Is christiancattaneo/wreckit safe?
https://github.com/openclaw/skills/tree/main/skills/christiancattaneo/wreckit
wreckit is a well-structured AI code verification framework with a coherent, documented purpose — it orchestrates 14 verification gates (slop scan, type check, mutation testing, SAST, dynamic analysis, etc.) via a parallel swarm of LLM workers. The install was clean with no suspicious behavior: no canary access, no exfiltration, and no unexpected network connections attributable to the skill. The primary residual risk is that the 14 bundled shell scripts were not fully content-audited, meaning execution safety at invocation time cannot be fully certified; additionally, hardcoded installation paths in orchestrator templates suggest an immature marketplace adaptation and the bundled dashboard server creates a persistent network listener.
Category Scores
Findings (7)
MEDIUM Shell Script Content Not Fully Auditable -20 ▶
The skill bundles 14 shell scripts that agents are explicitly instructed to execute during verification runs. The audit scan read these files with cat but their full content was not included in the evidence corpus. Without complete script content review, the commands executed at invocation time cannot be fully certified safe. This is the primary unresolved risk in this audit.
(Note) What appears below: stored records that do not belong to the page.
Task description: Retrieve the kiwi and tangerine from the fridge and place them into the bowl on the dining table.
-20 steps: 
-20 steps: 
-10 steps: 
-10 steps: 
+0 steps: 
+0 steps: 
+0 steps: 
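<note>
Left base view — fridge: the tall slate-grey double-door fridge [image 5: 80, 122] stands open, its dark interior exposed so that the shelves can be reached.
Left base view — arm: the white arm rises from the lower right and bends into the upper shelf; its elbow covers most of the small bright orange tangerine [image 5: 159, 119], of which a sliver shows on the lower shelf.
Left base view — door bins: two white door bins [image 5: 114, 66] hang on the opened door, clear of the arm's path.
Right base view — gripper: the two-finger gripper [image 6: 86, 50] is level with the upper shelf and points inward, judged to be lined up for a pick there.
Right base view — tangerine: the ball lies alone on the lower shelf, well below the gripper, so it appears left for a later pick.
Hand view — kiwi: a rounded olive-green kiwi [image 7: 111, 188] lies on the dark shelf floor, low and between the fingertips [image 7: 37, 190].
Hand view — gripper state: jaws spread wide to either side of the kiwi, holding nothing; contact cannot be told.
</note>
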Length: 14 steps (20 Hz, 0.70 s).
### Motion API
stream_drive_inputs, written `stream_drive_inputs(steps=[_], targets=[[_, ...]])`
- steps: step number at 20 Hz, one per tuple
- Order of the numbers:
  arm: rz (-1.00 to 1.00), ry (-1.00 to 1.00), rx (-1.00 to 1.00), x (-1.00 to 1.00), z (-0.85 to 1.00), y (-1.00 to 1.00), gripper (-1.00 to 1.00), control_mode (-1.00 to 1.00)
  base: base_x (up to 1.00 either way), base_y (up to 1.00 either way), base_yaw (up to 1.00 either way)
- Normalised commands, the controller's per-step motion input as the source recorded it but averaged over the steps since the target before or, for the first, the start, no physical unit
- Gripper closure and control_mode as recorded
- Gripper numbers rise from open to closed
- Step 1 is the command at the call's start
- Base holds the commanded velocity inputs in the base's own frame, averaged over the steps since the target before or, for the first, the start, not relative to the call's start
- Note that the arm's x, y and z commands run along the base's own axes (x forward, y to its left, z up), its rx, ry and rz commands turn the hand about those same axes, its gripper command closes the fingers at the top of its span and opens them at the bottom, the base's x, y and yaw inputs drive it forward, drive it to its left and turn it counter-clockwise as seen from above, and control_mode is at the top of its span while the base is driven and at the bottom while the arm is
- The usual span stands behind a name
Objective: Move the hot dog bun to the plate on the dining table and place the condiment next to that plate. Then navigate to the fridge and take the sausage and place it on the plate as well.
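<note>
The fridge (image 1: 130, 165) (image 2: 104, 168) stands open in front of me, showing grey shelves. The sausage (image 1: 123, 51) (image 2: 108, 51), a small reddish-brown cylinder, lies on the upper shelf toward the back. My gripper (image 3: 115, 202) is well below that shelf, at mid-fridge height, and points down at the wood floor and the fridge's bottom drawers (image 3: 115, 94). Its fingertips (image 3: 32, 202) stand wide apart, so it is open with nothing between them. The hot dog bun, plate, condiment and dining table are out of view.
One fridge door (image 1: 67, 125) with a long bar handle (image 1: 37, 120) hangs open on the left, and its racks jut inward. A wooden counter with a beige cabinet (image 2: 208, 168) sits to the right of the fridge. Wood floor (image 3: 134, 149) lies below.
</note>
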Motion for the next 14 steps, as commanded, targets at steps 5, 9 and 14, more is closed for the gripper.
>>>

LOW Dashboard Server Creates Persistent Network Listener -10 ▶
The skill ships assets/dashboard/server.mjs, a Node.js HTTP server that binds to port 3939 and reads .wreckit/dashboard.json files from target projects. When invoked, it creates a long-running service beyond the skill's immediate task scope. An always-on local web server reading from project directories is a meaningful attack surface if left unattended.
LOW Overly Broad Trigger Keyword List -12 ▶
The skill's description registers common developer terms as invocation triggers: 'wreckit', 'mutation testing', 'verification', 'proof bundle', 'code audit', and 'bulletproof'. These terms are frequently used in normal coding conversations and could cause unintended skill activation on user requests that don't require the full 14-gate verification pipeline.
LOW Hardcoded Installation Path in Orchestrator Templates -8 ▶
The orchestrator prompt template and worker task strings reference ~/Projects/wreckit-ralph/ as the expected skill path. This is inconsistent with how OpenClaw actually installs skills (/home/oc-exec/skill-under-test/ during this audit) and suggests the skill was authored for personal use without adaptation for marketplace distribution. Agents following the template verbatim will fail to locate scripts, and a malicious user could potentially exploit path confusion.
LOW Outbound Network Access to Package Registries During Dependency Audit -8 ▶
scripts/check-deps.sh is designed to verify that all project dependencies exist in external registries (npm, PyPI, crates.io, etc.). Executing this script transmits the target project's dependency list to third-party services. While this is a stated feature and not concealed, users with proprietary or sensitive dependency inventories should be aware of this behavior.
INFO Project Source Code Sent to Anthropic API via Multiple LLM Workers -10 ▶
The swarm architecture sends target project source code to up to 11 parallel Anthropic API workers for analysis. Each worker receives file contents as context. This is fully consistent with the user's decision to use an AI verification tool, but represents substantial code egress from the local environment for users auditing sensitive projects.
INFO Clean Install With No Suspicious Behavior During Monitoring 0 ▶
The skill installed via the expected OpenClaw sparse-checkout mechanism with no anomalous activity. No skill-originated process executions, unexpected filesystem writes, or exfiltration attempts were detected. All post-install network activity (44.214.208.192:443) is attributable to the openclaw-gatewa platform process, not skill code.